In full and without alteration, reproduce every record.

▼

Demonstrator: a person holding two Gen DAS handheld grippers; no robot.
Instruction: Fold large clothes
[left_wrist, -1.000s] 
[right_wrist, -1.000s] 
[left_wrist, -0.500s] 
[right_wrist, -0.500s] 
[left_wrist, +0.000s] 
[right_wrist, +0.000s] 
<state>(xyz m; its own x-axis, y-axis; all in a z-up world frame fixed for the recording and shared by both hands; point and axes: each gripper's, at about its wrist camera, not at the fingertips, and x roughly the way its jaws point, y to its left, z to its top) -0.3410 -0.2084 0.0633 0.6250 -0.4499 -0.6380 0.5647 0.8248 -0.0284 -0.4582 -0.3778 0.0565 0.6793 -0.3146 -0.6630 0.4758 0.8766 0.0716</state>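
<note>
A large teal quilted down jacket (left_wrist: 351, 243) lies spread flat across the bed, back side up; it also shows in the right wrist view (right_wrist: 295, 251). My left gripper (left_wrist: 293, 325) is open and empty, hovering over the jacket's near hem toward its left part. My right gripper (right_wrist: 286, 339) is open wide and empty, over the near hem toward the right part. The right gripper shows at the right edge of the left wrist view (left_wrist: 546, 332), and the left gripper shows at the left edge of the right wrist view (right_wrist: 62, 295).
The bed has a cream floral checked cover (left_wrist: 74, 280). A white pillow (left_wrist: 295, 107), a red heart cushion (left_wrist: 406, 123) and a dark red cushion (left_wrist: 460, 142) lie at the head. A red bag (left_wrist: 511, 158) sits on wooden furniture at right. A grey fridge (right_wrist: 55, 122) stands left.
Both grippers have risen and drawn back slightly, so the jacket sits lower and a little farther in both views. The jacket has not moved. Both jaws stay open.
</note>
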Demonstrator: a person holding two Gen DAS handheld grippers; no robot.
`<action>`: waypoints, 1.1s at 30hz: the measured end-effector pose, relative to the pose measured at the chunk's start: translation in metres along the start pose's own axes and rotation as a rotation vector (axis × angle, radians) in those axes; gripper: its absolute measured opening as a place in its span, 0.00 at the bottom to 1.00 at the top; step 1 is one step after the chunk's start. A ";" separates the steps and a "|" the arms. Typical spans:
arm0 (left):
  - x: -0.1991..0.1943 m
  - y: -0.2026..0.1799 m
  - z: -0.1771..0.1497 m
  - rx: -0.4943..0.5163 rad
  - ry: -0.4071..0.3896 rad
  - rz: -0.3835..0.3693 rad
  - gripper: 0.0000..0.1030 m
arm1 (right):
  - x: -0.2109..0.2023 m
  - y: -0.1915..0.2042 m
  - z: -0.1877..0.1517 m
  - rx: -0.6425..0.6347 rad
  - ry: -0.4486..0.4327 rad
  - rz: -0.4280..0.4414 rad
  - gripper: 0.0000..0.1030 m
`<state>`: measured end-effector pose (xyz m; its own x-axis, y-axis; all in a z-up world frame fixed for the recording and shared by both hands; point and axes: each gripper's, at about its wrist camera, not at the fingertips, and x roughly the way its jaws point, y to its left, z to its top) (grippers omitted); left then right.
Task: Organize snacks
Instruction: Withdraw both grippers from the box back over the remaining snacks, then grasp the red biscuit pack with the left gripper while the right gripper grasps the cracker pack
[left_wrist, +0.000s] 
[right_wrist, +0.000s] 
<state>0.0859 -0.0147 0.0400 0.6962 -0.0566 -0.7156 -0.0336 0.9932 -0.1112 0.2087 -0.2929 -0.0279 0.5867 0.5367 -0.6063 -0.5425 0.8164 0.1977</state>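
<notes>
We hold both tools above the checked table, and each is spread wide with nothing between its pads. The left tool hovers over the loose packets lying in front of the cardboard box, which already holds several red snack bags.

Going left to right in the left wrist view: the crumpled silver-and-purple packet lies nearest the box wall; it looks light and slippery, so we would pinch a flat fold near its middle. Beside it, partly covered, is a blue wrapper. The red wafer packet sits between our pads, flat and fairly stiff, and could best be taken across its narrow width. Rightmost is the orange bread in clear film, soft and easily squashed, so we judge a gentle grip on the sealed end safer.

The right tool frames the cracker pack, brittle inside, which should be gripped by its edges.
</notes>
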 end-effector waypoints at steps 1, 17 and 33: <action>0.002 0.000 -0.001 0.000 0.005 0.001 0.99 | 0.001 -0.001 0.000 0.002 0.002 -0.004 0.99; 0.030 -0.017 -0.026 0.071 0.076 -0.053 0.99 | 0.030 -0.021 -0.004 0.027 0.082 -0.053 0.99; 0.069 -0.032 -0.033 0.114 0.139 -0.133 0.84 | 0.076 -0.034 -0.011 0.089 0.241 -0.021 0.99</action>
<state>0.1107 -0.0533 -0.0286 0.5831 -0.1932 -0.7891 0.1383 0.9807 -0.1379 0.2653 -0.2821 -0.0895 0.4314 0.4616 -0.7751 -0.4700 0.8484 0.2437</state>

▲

> _Answer to this exercise_:
Demonstrator: a person holding two Gen DAS handheld grippers; no robot.
Instruction: Fold large clothes
[left_wrist, -1.000s] 
[right_wrist, -1.000s] 
[left_wrist, -0.500s] 
[right_wrist, -0.500s] 
[left_wrist, +0.000s] 
[right_wrist, +0.000s] 
<state>(xyz m; its own x-axis, y-axis; all in a z-up world frame fixed for the recording and shared by both hands; point and axes: each gripper's, at about its wrist camera, not at the fingertips, and x roughly the way its jaws point, y to its left, z to its top) -0.3410 -0.2084 0.0633 0.6250 -0.4499 -0.6380 0.5647 0.8248 -0.0284 -0.4582 -0.3778 0.0565 0.6793 -0.3146 -0.6630 0.4758 0.8766 0.0716</state>
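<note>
A large teal quilted down jacket (left_wrist: 351, 243) lies spread flat across the bed, back side up; it also shows in the right wrist view (right_wrist: 295, 251). My left gripper (left_wrist: 293, 325) is open and empty, hovering over the jacket's near hem toward its left part. My right gripper (right_wrist: 286, 339) is open wide and empty, over the near hem toward the right part. The right gripper shows at the right edge of the left wrist view (left_wrist: 546, 332), and the left gripper shows at the left edge of the right wrist view (right_wrist: 62, 295).
The bed has a cream floral checked cover (left_wrist: 74, 280). A white pillow (left_wrist: 295, 107), a red heart cushion (left_wrist: 406, 123) and a dark red cushion (left_wrist: 460, 142) lie at the head. A red bag (left_wrist: 511, 158) sits on wooden furniture at right. A grey fridge (right_wrist: 55, 122) stands left.
Both grippers have risen and drawn back slightly, so the jacket sits lower and a little farther in both views. The jacket has not moved. Both jaws stay open.
</note>
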Demonstrator: a person holding two Gen DAS handheld grippers; no robot.
`<action>`: waypoints, 1.1s at 30hz: the measured end-effector pose, relative to the pose measured at the chunk's start: translation in metres along the start pose's own axes and rotation as a rotation vector (axis × angle, radians) in those axes; gripper: its absolute measured opening as a place in its span, 0.00 at the bottom to 1.00 at the top; step 1 is one step after the chunk's start. A ";" separates the steps and a "|" the arms. Typical spans:
arm0 (left):
  - x: -0.1991..0.1943 m
  - y: -0.2026..0.1799 m
  - z: -0.1771..0.1497 m
  - rx: -0.4943..0.5163 rad
  - ry: -0.4071..0.3896 rad
  - rz: -0.3835..0.3693 rad
  - gripper: 0.0000..0.1030 m
arm1 (right):
  - x: -0.2109..0.2023 m
  - y: -0.1915..0.2042 m
  - z: -0.1877..0.1517 m
  - rx: -0.6425..0.6347 rad
  - ry: -0.4486..0.4327 rad
  - rz: -0.4280..0.4414 rad
  - gripper: 0.0000..0.1030 m
`<state>`: measured end-effector pose (xyz m; its own x-axis, y-axis; all in a z-up world frame fixed for the recording and shared by both hands; point and axes: each gripper's, at about its wrist camera, not at the fingertips, and x roughly the way its jaws point, y to its left, z to its top) (grippers omitted); left then right.
Task: Organize snacks
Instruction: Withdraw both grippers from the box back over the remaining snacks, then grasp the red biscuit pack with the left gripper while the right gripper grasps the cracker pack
[left_wrist, +0.000s] 
[right_wrist, +0.000s] 
<state>0.0859 -0.0147 0.0400 0.6962 -0.0566 -0.7156 -0.0336 0.9932 -0.1112 0.2087 -0.2929 -0.0279 0.5867 0.5367 -0.6063 -0.5425 0.8164 0.1977</state>
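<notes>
We hold both tools above the checked table, and each is spread wide with nothing between its pads. The left tool hovers over the loose packets lying in front of the cardboard box, which already holds several red snack bags.

Going left to right in the left wrist view: the crumpled silver-and-purple packet lies nearest the box wall; it looks light and slippery, so we would pinch a flat fold near its middle. Beside it, partly covered, is a blue wrapper. The red wafer packet sits between our pads, flat and fairly stiff, and could best be taken across its narrow width. Rightmost is the orange bread in clear film, soft and easily squashed, so we judge a gentle grip on the sealed end safer.

The right tool frames the cracker pack, brittle inside, which should be gripped by its edges.
</notes>
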 end-effector waypoints at steps 1, 17 and 33: <action>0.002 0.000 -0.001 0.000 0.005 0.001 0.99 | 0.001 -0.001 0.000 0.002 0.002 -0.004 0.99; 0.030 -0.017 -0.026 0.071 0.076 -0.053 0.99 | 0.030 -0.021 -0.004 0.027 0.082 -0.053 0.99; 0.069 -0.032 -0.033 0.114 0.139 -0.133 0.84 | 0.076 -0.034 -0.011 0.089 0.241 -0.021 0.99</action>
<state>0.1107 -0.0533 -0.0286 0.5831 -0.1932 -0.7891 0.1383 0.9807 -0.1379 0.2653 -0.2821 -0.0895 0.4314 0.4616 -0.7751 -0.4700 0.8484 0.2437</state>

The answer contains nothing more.